WORK TO COMPLETE :: Whenever a line in this data holds the word "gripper", report that line in full.

DATA BLOCK ::
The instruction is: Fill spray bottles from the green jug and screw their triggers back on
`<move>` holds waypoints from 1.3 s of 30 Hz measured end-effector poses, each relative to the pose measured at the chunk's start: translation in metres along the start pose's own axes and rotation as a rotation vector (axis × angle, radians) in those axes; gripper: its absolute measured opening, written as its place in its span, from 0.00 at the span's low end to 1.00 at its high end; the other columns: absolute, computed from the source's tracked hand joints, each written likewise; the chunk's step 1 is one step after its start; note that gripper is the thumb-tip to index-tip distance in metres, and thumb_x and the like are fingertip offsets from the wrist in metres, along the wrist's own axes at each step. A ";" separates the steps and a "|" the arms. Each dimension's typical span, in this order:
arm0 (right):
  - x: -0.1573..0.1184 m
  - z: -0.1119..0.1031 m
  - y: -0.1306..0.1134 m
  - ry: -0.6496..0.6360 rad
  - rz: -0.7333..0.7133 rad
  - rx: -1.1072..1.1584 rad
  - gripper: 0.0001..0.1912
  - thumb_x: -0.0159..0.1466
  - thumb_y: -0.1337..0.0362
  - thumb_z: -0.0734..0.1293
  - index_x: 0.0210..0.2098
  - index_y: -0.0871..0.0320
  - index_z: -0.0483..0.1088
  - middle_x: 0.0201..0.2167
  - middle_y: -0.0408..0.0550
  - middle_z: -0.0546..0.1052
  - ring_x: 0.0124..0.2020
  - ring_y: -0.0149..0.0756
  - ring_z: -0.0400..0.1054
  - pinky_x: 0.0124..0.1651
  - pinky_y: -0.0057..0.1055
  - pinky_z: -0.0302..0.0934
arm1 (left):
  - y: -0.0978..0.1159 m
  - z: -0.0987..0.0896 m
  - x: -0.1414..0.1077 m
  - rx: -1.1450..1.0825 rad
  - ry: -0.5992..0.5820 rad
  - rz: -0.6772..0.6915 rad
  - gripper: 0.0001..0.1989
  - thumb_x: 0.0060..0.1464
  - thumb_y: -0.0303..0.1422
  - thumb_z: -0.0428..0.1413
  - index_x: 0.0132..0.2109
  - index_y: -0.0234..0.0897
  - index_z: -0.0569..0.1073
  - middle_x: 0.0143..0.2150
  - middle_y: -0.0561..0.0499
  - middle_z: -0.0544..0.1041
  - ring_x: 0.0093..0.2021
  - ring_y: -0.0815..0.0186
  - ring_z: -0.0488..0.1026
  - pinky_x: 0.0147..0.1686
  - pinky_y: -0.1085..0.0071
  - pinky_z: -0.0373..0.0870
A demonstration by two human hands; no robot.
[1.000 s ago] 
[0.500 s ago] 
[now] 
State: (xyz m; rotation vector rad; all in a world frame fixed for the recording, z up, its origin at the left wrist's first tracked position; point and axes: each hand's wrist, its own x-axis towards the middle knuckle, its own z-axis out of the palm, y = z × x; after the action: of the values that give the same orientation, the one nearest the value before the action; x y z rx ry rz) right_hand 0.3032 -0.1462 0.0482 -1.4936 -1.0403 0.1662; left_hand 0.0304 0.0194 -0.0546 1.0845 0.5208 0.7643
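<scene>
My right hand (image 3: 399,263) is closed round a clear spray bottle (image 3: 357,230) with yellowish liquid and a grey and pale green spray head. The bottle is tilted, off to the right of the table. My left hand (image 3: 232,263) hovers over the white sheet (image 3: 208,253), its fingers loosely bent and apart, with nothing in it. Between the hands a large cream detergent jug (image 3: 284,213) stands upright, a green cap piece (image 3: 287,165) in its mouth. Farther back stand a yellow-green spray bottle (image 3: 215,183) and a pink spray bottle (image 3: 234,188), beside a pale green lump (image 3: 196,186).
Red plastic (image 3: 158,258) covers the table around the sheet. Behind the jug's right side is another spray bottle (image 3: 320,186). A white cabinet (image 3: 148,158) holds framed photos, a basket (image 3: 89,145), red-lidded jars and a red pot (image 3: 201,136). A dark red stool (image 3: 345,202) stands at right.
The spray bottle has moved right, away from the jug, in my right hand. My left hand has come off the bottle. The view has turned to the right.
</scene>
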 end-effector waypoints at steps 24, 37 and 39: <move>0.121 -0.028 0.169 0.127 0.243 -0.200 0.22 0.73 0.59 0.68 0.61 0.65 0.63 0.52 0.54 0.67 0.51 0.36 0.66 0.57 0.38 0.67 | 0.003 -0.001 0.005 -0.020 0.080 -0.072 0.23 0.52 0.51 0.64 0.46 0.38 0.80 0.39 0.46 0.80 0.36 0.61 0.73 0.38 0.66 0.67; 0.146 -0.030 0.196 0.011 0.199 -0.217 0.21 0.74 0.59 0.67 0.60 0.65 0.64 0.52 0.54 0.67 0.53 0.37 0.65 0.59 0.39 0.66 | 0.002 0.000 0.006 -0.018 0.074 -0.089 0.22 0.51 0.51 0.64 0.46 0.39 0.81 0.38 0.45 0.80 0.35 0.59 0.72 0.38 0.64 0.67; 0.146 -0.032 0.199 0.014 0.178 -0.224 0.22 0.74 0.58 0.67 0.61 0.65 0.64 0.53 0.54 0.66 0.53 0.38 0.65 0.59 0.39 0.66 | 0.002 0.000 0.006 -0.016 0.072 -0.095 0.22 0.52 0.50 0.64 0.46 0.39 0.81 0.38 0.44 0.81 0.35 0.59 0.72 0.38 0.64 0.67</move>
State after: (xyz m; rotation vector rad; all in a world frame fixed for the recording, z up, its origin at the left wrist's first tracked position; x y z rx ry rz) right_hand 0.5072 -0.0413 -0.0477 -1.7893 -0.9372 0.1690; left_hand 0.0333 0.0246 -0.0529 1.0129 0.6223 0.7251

EXERCISE RESULT ::
`<move>` holds waypoints from 1.3 s of 30 Hz measured end-effector poses, each relative to the pose measured at the chunk's start: translation in metres along the start pose's own axes and rotation as a rotation vector (axis × angle, radians) in those axes; gripper: its absolute measured opening, written as its place in its span, from 0.00 at the span's low end to 1.00 at its high end; the other columns: absolute, computed from the source's tracked hand joints, each written likewise; the chunk's step 1 is one step after its start; note that gripper is the thumb-tip to index-tip distance in metres, and thumb_x and the like are fingertip offsets from the wrist in metres, along the wrist's own axes at each step. A ";" separates the steps and a "|" the arms. Each dimension's typical span, in this order:
  - gripper: 0.0001..0.1912
  - gripper: 0.0001..0.1989

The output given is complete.